Task details → Identify every line in the records below that contains the word "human", and reproduce each one.

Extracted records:
□ □ □ □
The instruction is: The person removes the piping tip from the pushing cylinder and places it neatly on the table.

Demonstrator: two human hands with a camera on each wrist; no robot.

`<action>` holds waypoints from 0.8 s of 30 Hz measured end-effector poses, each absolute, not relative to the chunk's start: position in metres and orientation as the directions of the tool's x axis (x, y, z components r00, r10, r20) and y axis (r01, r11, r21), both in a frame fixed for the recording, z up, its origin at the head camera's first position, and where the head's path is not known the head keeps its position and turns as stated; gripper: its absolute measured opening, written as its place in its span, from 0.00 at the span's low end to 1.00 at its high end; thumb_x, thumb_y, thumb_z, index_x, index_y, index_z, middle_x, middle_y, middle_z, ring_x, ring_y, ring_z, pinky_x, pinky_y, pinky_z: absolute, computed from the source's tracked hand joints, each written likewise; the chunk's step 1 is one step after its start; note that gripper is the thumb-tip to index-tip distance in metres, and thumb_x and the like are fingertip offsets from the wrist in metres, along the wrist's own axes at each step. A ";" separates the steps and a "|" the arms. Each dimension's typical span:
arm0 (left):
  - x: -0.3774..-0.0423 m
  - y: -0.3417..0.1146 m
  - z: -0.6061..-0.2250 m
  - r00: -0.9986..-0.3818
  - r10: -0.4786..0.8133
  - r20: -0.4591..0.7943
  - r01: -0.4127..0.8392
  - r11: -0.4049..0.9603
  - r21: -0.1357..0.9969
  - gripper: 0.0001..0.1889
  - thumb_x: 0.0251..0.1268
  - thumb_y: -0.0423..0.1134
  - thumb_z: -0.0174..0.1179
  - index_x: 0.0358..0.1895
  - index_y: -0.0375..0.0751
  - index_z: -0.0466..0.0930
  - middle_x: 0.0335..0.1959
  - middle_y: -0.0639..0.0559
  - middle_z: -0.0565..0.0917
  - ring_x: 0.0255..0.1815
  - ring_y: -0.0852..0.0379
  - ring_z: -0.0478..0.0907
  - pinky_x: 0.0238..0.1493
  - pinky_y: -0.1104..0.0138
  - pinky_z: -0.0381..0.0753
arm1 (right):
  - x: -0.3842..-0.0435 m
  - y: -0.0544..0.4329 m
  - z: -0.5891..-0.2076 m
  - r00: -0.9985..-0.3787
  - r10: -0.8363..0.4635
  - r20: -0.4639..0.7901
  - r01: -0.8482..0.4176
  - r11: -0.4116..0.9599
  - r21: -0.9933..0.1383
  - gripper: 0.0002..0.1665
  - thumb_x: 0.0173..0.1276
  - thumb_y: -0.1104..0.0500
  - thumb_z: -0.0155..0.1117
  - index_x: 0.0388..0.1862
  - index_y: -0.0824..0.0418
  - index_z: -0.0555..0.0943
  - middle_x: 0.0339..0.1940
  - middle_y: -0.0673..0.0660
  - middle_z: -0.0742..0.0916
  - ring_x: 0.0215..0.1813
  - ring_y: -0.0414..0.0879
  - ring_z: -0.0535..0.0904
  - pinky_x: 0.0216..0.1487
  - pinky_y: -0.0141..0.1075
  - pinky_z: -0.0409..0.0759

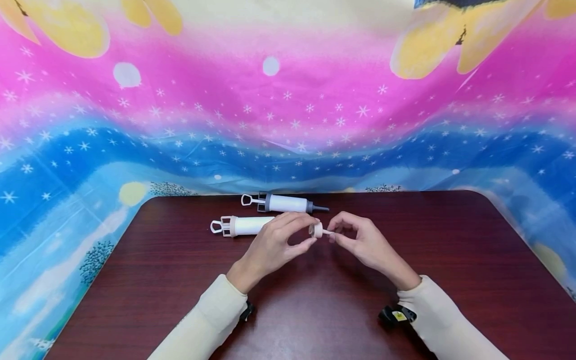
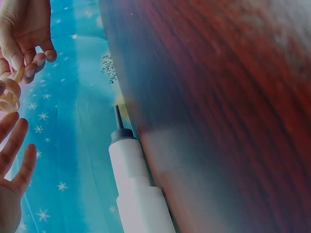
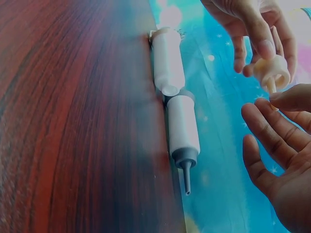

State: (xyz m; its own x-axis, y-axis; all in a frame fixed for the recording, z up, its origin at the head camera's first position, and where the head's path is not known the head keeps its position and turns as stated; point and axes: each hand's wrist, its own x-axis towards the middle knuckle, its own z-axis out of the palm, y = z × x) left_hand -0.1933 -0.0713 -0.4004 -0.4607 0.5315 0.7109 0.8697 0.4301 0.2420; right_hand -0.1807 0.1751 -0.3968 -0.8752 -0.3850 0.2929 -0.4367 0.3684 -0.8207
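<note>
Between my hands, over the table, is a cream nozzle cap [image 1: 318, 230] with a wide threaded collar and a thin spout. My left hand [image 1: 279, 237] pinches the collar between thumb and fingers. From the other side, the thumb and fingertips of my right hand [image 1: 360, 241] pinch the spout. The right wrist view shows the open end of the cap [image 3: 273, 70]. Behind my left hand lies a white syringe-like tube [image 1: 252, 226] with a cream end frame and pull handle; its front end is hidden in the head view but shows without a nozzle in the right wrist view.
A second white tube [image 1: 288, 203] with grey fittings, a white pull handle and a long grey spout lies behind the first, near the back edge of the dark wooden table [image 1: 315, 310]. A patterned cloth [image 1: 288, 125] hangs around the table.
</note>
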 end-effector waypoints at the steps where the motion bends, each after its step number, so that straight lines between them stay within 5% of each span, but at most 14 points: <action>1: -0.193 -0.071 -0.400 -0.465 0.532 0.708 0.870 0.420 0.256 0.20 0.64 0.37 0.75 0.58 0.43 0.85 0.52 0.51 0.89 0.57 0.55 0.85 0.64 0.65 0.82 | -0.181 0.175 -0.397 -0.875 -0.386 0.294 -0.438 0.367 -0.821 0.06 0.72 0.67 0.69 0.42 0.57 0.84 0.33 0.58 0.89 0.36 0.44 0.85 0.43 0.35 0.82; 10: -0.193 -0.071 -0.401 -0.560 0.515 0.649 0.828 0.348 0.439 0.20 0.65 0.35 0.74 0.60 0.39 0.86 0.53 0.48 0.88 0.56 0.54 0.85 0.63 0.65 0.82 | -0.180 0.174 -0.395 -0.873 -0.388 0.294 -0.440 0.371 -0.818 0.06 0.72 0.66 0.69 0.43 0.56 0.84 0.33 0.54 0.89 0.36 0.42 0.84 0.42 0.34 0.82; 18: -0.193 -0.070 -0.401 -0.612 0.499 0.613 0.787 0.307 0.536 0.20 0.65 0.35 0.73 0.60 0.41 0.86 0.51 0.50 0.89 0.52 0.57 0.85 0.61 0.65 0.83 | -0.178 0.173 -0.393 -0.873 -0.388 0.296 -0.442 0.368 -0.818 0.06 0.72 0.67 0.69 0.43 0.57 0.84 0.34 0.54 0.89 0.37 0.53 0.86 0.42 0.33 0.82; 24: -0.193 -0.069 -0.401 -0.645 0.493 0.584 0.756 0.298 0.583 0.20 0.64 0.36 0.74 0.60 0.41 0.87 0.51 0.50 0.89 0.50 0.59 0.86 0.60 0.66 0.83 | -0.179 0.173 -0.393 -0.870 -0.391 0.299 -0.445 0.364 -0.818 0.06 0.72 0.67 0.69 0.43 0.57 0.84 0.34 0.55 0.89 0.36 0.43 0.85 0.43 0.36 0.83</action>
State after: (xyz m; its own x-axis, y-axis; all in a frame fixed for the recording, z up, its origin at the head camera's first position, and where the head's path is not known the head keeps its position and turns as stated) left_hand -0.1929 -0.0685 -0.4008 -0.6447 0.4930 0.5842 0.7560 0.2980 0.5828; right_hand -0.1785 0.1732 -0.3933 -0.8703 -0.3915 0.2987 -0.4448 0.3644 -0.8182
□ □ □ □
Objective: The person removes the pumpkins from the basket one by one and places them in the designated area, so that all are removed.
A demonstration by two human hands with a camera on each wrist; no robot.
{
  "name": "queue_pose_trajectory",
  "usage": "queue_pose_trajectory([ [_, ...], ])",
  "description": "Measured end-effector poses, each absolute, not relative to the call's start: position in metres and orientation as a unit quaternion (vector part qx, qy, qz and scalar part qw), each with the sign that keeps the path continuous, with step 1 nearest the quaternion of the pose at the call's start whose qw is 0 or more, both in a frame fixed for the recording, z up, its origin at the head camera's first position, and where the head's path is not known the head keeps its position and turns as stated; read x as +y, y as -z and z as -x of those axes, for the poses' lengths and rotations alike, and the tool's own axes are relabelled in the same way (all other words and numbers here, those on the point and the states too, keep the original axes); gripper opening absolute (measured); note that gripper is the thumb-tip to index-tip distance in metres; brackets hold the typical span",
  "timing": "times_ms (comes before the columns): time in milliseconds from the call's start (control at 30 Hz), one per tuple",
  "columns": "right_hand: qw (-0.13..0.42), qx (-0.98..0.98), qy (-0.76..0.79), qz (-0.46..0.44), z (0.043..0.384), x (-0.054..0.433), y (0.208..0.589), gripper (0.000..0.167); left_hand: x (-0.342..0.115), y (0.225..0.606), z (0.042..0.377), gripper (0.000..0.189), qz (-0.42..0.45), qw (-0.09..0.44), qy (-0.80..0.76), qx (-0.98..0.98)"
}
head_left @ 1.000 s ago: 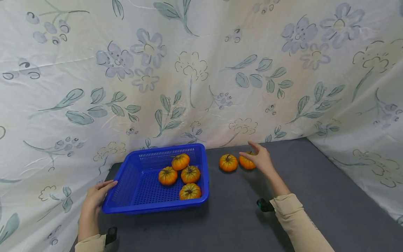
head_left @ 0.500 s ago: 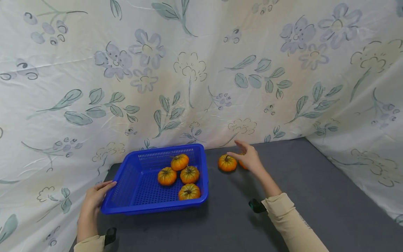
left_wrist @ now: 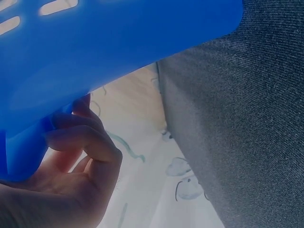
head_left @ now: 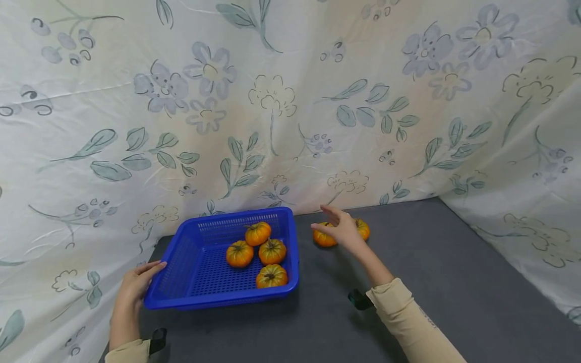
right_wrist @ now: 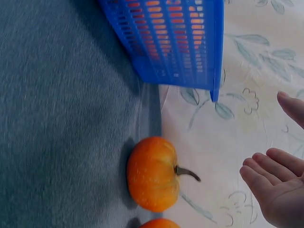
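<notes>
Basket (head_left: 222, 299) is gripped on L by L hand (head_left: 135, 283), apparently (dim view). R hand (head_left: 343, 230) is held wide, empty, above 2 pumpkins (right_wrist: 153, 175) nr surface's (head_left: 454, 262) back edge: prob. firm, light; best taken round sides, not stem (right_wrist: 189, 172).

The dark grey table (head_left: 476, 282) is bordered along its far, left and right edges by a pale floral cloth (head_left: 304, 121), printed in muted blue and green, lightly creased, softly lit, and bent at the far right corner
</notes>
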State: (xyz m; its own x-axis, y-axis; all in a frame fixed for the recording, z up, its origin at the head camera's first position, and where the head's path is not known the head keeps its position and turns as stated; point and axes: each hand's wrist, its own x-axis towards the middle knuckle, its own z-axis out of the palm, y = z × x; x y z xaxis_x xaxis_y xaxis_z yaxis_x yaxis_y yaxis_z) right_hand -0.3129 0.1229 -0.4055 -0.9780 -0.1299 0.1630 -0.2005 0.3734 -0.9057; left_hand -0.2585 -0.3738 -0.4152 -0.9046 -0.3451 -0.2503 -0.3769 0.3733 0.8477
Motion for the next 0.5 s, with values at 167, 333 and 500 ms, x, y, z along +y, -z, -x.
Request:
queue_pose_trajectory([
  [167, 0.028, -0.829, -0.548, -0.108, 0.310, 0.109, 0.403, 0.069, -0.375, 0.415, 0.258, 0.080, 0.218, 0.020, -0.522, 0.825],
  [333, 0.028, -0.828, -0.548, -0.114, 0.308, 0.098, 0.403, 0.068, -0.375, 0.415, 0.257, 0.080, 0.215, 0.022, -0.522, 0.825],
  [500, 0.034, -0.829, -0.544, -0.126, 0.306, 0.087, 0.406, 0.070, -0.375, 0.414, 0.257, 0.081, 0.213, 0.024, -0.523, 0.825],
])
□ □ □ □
Task output →
Demonstrator: two human hands with a camera on each wrist; no robot.
A demonstration by two human hands with a camera on each wrist; no robot.

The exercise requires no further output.